### WHAT THIS TASK INVOLVES
The full listing, copied exactly and free of pictures, is the expected reply.

### EXERCISE DATA
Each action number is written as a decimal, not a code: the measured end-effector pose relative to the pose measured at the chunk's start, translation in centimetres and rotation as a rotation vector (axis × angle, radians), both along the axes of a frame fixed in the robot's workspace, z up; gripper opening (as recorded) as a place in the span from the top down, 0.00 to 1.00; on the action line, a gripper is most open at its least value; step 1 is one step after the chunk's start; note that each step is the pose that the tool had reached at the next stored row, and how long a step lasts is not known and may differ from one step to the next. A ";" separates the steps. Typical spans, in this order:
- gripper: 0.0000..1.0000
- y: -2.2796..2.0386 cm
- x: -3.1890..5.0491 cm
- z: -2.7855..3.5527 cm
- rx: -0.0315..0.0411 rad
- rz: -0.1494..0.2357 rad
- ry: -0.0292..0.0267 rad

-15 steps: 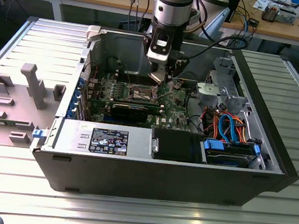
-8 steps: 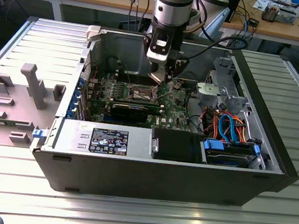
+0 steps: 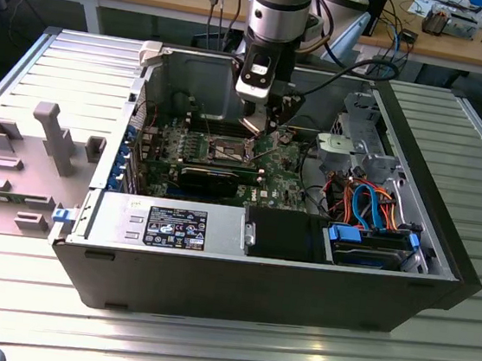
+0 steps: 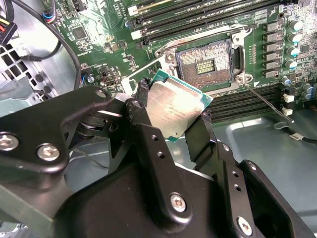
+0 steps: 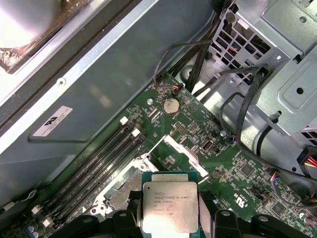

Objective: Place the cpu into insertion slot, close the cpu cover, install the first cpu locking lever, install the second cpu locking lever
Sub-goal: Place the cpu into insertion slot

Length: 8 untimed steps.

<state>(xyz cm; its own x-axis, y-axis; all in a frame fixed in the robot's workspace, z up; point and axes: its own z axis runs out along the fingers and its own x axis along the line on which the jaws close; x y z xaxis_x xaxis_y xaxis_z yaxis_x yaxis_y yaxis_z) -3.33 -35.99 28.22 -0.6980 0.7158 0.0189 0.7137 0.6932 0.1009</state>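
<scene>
The hand (image 4: 174, 110) grips the cpu (image 4: 173, 105) by two opposite edges between its black fingers (image 4: 198, 140), flat silvery face showing in both wrist views. It hangs inside the open computer case (image 3: 256, 278), toward the case's far wall, above the green circuit board (image 5: 237, 168). The insertion slot (image 4: 205, 62) lies bare just beside the cpu. The cpu cover (image 5: 182, 150) is swung open.
</scene>
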 end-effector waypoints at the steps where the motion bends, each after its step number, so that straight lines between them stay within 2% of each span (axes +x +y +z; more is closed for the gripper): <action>1: 0.46 0.00 0.00 0.00 0.0000 -0.002 0.0000; 8: 0.46 0.00 0.00 -0.03 0.0000 -0.015 0.0000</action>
<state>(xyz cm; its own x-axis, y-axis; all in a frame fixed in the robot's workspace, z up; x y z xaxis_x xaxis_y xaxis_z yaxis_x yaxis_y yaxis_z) -3.33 -35.99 28.19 -0.6875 0.7259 0.0189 0.7236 0.6828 0.1009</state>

### REPLY
Each action number is written as a decimal, not a code: the measured end-effector pose relative to the pose measured at the chunk's start, translation in centimetres and rotation as a rotation vector (axis × angle, radians), both along the axes of a frame fixed in the robot's workspace, z up; gripper opening (as recorded) as a place in the span from the top down, 0.00 to 1.00; on the action line, a gripper is most open at its least value; step 1 is one step after the chunk's start; note that each step is the pose that the tool had reached at the next stored row, and how long a step lasts is not known and may differ from one step to the next. A ";" separates the steps. Typical spans, in this order:
- gripper: 0.0000..1.0000
- y: -2.2796..2.0386 cm
- x: -3.1890..5.0491 cm
- z: -2.7855..3.5527 cm
- rx: -0.0315..0.0411 rad
- rz: -0.1494..0.2357 rad
- ry: -0.0292..0.0267 rad

-15 steps: 
-8 steps: 
+0 steps: 
+0 steps: 
+0 steps: 

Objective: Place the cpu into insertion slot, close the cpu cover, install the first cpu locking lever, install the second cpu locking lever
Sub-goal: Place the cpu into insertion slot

Length: 8 untimed steps.

<state>(xyz cm; its own x-axis, y-axis; all in a frame fixed in the robot's workspace, z up; point and axes: its own z axis runs out along the fingers and its own x axis along the line on which the jaws close; x y z xaxis_x xaxis_y xaxis_z yaxis_x yaxis_y yaxis_z) -3.33 -35.99 28.22 -0.6980 0.7158 0.0189 0.7137 0.6932 0.1009</state>
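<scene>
The hand (image 4: 174, 110) grips the cpu (image 4: 173, 105) by two opposite edges between its black fingers (image 4: 198, 140), flat silvery face showing in both wrist views. It hangs inside the open computer case (image 3: 256, 278), toward the case's far wall, above the green circuit board (image 5: 237, 168). The insertion slot (image 4: 205, 62) lies bare just beside the cpu. The cpu cover (image 5: 182, 150) is swung open.
</scene>
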 end-effector waypoints at the steps where the motion bends, each after its step number, so that straight lines between them stay within 2% of each span (axes +x +y +z; more is closed for the gripper): <action>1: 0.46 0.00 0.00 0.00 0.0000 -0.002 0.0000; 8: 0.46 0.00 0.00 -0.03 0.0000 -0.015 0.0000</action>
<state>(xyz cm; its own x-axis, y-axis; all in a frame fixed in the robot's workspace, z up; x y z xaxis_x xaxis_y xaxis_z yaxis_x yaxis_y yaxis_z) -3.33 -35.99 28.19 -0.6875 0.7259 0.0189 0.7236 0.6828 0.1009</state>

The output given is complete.